Objective Thyroid hormones are essential for normal brain development. The aim of this study is to assess if high concentration of thyroid stimulating hormone (TSH) that is below the clinical threshold (5–15 mIU/L) at neonatal screening is linked to psychomotor development impairments in the offspring at preschool age.

Design A total of 284 Belgian preschool children 4–6 years old and their mothers were included in the study. The children were randomly selected from the total list of neonates screened in 2008, 2009 and 2010 by the Brussels newborn screening centre. The sampling was stratified by gender and TSH range (0.45–15 mIU/L). Infants with congenital hypothyroidism (>15 mIU/L), low birth weight and/or prematurity were excluded. Psychomotor development was assessed using the Charlop-Atwell scale of motor coordination. The iodine status of children was determined using median urinary iodine concentration. Socioeconomic, parental and child potential confounding factors were measured through a self-administered questionnaire.

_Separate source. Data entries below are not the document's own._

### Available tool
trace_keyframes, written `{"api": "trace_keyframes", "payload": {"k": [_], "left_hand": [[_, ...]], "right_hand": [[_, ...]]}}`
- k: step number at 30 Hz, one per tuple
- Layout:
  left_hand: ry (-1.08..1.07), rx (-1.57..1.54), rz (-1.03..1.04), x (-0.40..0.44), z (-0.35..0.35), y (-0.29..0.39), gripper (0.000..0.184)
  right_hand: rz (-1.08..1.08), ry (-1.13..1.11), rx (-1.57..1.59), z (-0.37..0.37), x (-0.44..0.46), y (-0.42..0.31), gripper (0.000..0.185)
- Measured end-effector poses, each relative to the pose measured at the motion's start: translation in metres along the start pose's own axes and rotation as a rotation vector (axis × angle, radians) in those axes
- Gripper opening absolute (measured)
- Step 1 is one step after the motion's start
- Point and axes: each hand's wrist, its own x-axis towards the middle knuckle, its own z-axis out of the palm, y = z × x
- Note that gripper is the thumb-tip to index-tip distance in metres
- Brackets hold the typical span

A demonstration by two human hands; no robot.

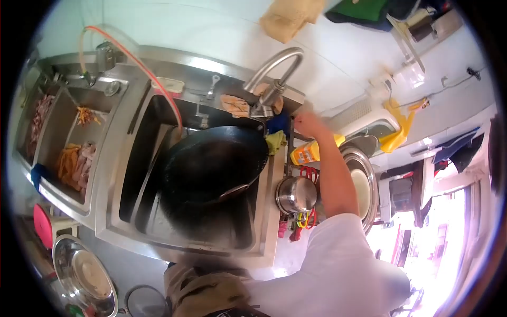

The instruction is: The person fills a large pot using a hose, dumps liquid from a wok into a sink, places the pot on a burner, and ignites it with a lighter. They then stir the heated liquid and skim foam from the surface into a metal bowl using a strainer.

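My right hand (309, 126) reaches to the corner beside the sink (264, 211), behind a yellow bottle (306, 154). Its fingers look closed, and what they hold is too small to make out. A blue cloth (278, 123) and a yellow-green cloth (275, 142) hang near it. A large black wok (216, 164) rests tilted in the sink, below the curved steel faucet (273, 98). My left hand does not show.
A steel pot (297, 194) and red-handled scissors (311, 217) are right of the sink. Further right stands a large metal basin (372, 190). A red hose (134, 59) arches into the sink. Smaller basins at left hold meat (84, 161). A steel bowl (84, 274) sits lower left.
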Motion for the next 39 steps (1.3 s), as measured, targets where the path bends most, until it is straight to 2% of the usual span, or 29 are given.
{"api": "trace_keyframes", "payload": {"k": [1, 2, 3, 4, 6, 7, 8, 9, 10, 11, 12, 13, 14, 15, 16, 17, 18, 19, 20, 22, 25, 26, 28, 29, 30, 32, 33, 36, 39], "left_hand": [[0.007, 0.046, 0.02, 0.005, -0.015, -0.004, 0.028], [0.019, 0.096, 0.041, 0.013, -0.03, -0.006, 0.028], [-0.033, 0.086, -0.028, 0.021, -0.043, -0.012, 0.032], [-0.05, 0.075, -0.082, 0.032, -0.061, -0.027, 0.037], [-0.223, 0.758, 0.276, 0.096, -0.171, -0.092, 0.025], [-0.222, 0.879, 0.399, 0.099, -0.163, -0.092, 0.022], [-0.172, 0.859, 0.453, 0.099, -0.124, -0.078, 0.018], [-0.114, 0.814, 0.448, 0.104, -0.117, -0.067, 0.016], [-0.045, 0.737, 0.407, 0.105, -0.119, -0.055, 0.014], [0.012, 0.351, 0.083, 0.122, -0.122, -0.063, 0.014], [0.09, 0.273, 0.037, 0.123, -0.131, -0.049, 0.014], [0.146, 0.166, -0.009, 0.128, -0.13, -0.027, 0.015], [0.183, 0.048, -0.06, 0.144, -0.132, -0.017, 0.016], [0.216, -0.069, -0.044, 0.167, -0.14, -0.026, 0.008], [0.252, -0.187, -0.019, 0.193, -0.153, -0.036, 0.008], [0.259, -0.288, -0.019, 0.214, -0.167, -0.034, 0.01], [0.271, -0.383, -0.029, 0.229, -0.182, -0.028, 0.011], [0.278, -0.466, -0.03, 0.236, -0.198, -0.022, 0.013], [0.285, -0.465, -0.045, 0.248, -0.213, -0.027, 0.007], [0.289, -0.442, -0.059, 0.276, -0.254, -0.037, 0.009], [0.441, -0.38, -0.055, 0.305, -0.309, -0.026, 0.006], [0.506, -0.365, -0.043, 0.314, -0.324, -0.024, 0.012], [0.571, -0.424, -0.032, 0.334, -0.354, -0.024, 0.009], [0.594, -0.456, -0.034, 0.345, -0.366, -0.026, 0.008], [0.649, -0.487, -0.054, 0.357, -0.382, -0.031, 0.008], [0.755, -0.564, -0.103, 0.379, -0.414, -0.043, 0.008], [0.763, -0.551, -0.118, 0.381, -0.435, -0.031, 0.019], [0.939, -0.391, -0.179, 0.388, -0.496, -0.006, 0.023], [1.015, -0.671, -0.182, 0.389, -0.557, -0.007, 0.012]], "right_hand": [[-0.018, 0.02, -0.022, 0.001, -0.003, -0.009, 0.023], [0.106, 0.037, 0.296, -0.015, -0.011, -0.035, 0.023], [0.219, 0.038, 0.617, -0.033, -0.017, -0.066, 0.023], [0.236, -0.031, 0.747, -0.055, -0.024, -0.09, 0.022], [0.038, -0.003, 0.864, -0.065, -0.023, -0.123, 0.024], [-0.02, 0.038, 0.97, -0.083, -0.037, -0.174, 0.024], [-0.083, 0.074, 1.075, -0.101, -0.05, -0.224, 0.023], [-0.068, 0.12, 1.018, -0.118, -0.072, -0.284, 0.03], [-0.292, 0.023, 0.986, -0.115, -0.079, -0.309, 0.032], [-0.38, -0.103, 1.003, -0.112, -0.091, -0.348, 0.022], [-0.503, -0.002, 0.997, -0.101, -0.132, -0.418, 0.031], [-0.49, -0.313, 1.085, -0.098, -0.147, -0.467, 0.026], [-0.465, -0.57, 1.03, -0.082, -0.158, -0.518, 0.02], [-0.518, -0.743, 0.972, -0.086, -0.183, -0.587, 0.027], [-0.516, -0.997, 1.015, -0.064, -0.195, -0.638, 0.026], [-0.564, -1.057, 0.821, -0.048, -0.216, -0.696, 0.03], [-0.641, -1.179, 0.873, -0.013, -0.229, -0.741, 0.022], [-0.651, -1.244, 0.88, 0.01, -0.241, -0.773, 0.025], [-0.586, -1.31, 0.866, 0.013, -0.257, -0.818, 0.028], [-0.608, -1.485, 1.066, 0.04, -0.279, -0.892, 0.033], [-0.659, -1.574, 0.916, 0.049, -0.311, -0.983, 0.034], [-0.686, -1.654, 0.841, 0.055, -0.317, -1.007, 0.033], [-0.729, -1.797, 0.683, 0.068, -0.329, -1.056, 0.033], [-0.658, -1.884, 0.675, 0.067, -0.344, -1.08, 0.027], [-0.802, -1.892, 0.405, 0.085, -0.348, -1.108, 0.022], [-0.9, -1.934, 0.354, 0.109, -0.373, -1.157, 0.023], [-0.943, -1.902, 0.306, 0.107, -0.392, -1.18, 0.02], [-1.102, -1.925, 0.164, 0.119, -0.446, -1.256, 0.019], [-1.275, -1.99, 0.061, 0.136, -0.513, -1.326, 0.019]]}}
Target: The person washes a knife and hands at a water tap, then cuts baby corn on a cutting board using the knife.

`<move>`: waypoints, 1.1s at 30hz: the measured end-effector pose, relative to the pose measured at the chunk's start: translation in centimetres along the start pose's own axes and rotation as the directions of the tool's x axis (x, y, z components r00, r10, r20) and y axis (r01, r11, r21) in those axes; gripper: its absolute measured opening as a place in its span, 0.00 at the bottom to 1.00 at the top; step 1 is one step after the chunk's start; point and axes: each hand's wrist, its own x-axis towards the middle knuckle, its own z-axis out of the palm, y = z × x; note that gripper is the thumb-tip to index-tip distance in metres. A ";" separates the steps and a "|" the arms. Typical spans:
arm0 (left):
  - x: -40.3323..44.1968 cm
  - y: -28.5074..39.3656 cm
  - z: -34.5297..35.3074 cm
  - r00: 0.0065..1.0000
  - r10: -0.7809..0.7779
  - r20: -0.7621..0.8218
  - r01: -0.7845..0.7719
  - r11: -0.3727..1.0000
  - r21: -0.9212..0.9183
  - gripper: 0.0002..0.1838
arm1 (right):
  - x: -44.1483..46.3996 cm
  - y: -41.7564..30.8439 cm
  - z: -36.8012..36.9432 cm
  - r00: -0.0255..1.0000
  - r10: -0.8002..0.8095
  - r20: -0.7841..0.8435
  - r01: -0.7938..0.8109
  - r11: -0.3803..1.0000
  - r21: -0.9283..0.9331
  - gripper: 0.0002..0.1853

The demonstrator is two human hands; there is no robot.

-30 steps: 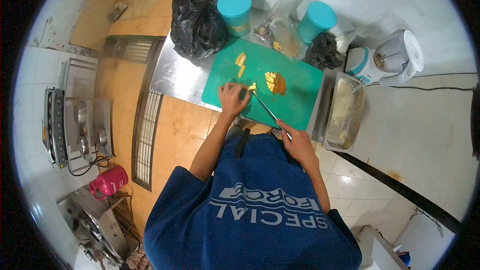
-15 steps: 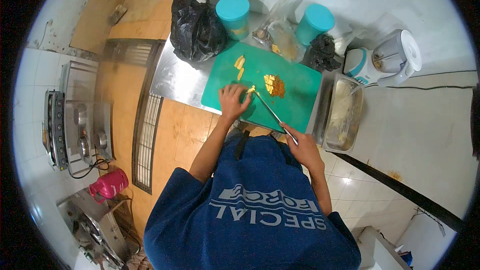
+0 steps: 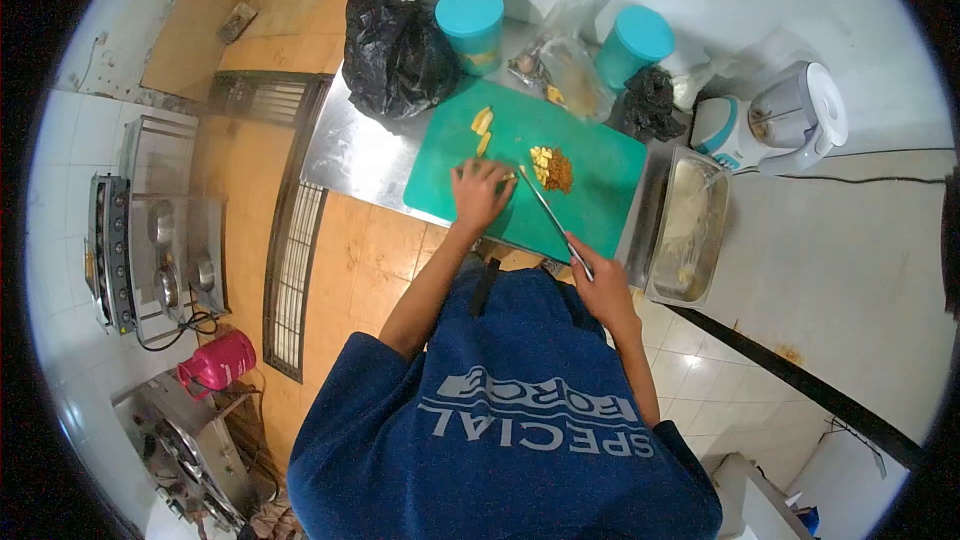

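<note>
My right hand is closed around the handle of a knife, whose blade points up and left across the green cutting board. On the board my left hand has its fingers bent over a pale yellow strip, which looks like peeled root. The strip's end shows between my fingers and the knife tip. Beside the blade's far end lie small cut yellow pieces, touching a heap of orange-brown minced bits. Further back are several uncut yellow strips.
Behind the board stand a black plastic bag, two turquoise-lidded tubs, a clear bag and a small black bag. At right are a steel tray and a blender. The steel table extends left.
My left hand has shifted slightly right and up along with the yellow strip. The knife tip has moved a little right and up, nearer the cut pieces.
</note>
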 end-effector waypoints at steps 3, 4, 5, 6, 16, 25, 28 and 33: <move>-0.3 0.0 -0.1 1.000 0.006 -0.028 -0.006 1.000 -0.015 0.13 | -0.2 0.3 0.1 1.000 -0.001 0.025 0.001 1.000 -0.011 0.24; -0.5 0.2 -0.5 0.998 0.011 -0.061 -0.012 1.000 -0.021 0.13 | -0.2 0.3 0.2 1.000 -0.003 0.029 0.003 1.000 -0.006 0.24; -0.5 0.3 -0.8 0.998 0.011 -0.061 -0.012 1.000 -0.022 0.13 | -0.2 0.3 0.2 1.000 -0.002 0.028 0.002 1.000 -0.006 0.24; -0.7 0.2 -0.9 0.998 -0.018 -0.064 0.015 0.998 -0.054 0.13 | -0.2 0.3 0.2 0.999 0.001 0.036 -0.001 1.000 -0.002 0.24; -1.1 -0.3 -0.8 0.998 -0.059 -0.026 0.057 0.996 -0.071 0.12 | 0.3 0.2 1.0 0.999 0.006 0.038 -0.002 0.997 -0.082 0.23; -0.8 0.0 -1.3 0.997 -0.067 -0.037 0.063 0.993 -0.103 0.10 | 0.0 -0.1 -0.9 0.992 0.066 0.105 -0.057 0.995 -0.085 0.24; -0.9 -0.2 -1.1 0.998 -0.059 -0.036 0.056 0.995 -0.080 0.12 | 0.2 -0.6 -0.8 0.997 0.047 0.068 -0.042 0.997 -0.071 0.24; -0.9 -0.2 -1.1 0.998 -0.061 -0.031 0.058 0.994 -0.090 0.12 | 0.7 0.1 0.7 0.997 0.022 0.070 -0.021 0.999 -0.026 0.23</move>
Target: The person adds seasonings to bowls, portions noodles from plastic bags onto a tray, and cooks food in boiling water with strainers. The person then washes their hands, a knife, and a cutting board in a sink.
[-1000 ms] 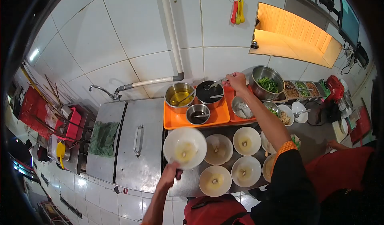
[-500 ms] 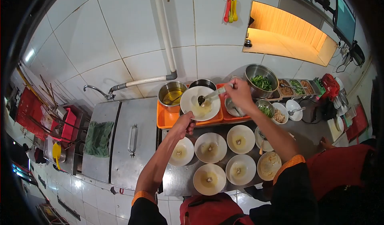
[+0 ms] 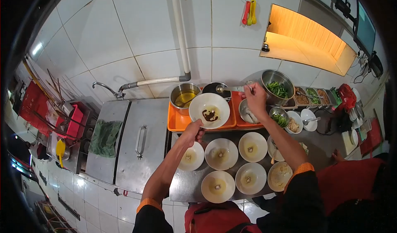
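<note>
My left hand is closed on the rim of a white bowl, raised over the front of an orange tray. Dark sauce lies in the bowl, beside a small pale lump in thin yellowish liquid. In my right hand is the handle of a small metal ladle. Its cup hangs above a pot of dark liquid, just behind the bowl. Left of that pot stands a metal pot of yellow oil with a utensil inside.
Several white bowls with yellowish liquid and pale lumps stand on the steel counter. A metal bowl of greens and small topping containers are at right. Another person's hand is near the right edge. A faucet stands left.
The ladle has moved from inside the held bowl, up and right, to above the dark pot. Dark sauce now shows in the bowl. The camera view has shifted slightly.
</note>
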`<state>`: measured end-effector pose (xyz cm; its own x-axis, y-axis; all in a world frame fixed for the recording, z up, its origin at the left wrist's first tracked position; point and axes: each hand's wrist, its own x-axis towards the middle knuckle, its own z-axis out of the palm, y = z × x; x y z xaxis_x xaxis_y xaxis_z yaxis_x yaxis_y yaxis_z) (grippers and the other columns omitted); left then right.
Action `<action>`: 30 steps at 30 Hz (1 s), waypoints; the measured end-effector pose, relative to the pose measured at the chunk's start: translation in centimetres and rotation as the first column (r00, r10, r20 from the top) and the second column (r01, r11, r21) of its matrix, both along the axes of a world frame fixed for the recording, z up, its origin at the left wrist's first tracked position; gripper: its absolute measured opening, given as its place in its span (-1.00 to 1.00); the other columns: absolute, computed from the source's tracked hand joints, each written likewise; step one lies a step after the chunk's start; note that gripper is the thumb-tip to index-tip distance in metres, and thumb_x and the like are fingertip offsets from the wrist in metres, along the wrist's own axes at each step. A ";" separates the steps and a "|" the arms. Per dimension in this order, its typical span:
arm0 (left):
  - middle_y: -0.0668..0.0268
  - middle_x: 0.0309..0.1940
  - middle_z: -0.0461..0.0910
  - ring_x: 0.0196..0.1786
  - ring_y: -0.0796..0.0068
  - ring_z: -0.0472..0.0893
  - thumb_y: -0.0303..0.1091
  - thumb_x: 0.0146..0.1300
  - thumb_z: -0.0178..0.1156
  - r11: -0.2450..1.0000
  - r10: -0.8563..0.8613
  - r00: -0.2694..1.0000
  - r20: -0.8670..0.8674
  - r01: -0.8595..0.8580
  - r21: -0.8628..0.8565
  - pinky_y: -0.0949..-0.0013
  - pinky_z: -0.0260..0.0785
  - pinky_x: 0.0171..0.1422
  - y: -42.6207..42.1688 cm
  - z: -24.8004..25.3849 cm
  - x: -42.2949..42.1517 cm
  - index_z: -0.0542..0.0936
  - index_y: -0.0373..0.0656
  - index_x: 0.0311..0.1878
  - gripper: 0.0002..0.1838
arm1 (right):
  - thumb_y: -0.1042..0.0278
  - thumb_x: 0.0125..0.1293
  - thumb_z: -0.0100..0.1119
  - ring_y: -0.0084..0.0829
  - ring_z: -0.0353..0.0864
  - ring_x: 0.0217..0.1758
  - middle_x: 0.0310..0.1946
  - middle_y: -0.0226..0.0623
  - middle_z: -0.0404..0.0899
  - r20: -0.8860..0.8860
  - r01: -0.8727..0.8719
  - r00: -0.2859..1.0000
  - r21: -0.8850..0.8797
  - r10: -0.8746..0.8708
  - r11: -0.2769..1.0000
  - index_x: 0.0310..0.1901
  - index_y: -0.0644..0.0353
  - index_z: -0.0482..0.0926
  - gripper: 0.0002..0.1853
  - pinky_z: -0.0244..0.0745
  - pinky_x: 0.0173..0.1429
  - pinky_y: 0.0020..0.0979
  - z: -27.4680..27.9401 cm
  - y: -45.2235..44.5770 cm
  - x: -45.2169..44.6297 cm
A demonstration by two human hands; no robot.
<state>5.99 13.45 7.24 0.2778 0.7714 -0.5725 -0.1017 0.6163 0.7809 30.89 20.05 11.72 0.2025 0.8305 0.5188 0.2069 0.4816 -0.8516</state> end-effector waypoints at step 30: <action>0.44 -0.79 0.19 -0.76 0.60 0.13 -0.14 0.18 -0.10 0.998 -0.017 0.999 -0.040 0.019 0.062 0.42 0.02 -0.66 -7.5 -2.8 -3.6 0.43 -0.23 -0.49 -0.66 | 0.43 0.22 0.11 -0.50 0.62 -0.44 -0.47 -0.26 0.57 -0.071 -0.078 0.996 -0.431 0.053 0.899 -0.36 0.30 0.44 -0.89 0.50 -0.39 -0.55 3.0 -3.2 -0.8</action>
<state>2.44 5.95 4.41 0.2700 0.8008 -0.5346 -0.0591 0.5680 0.8209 30.08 16.89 14.72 0.1578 0.9829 0.0949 0.1338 0.0739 -0.9882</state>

Results TSH level was not significantly associated with total motor score (average change in z-score per unit increase in TSH is 0.02 (−0.03, 0.07), p=0.351), objective motor score (p=0.794) and subjective motor score (p=0.124). No significant associations were found using multivariate regression model to control confounding factors.

Conclusions Mild thyroid dysfunction in the newborn—reflected by an elevation of TSH that is below the clinical threshold (5–15 mIU/L)—was not associated with impaired psychomotor development at preschool age.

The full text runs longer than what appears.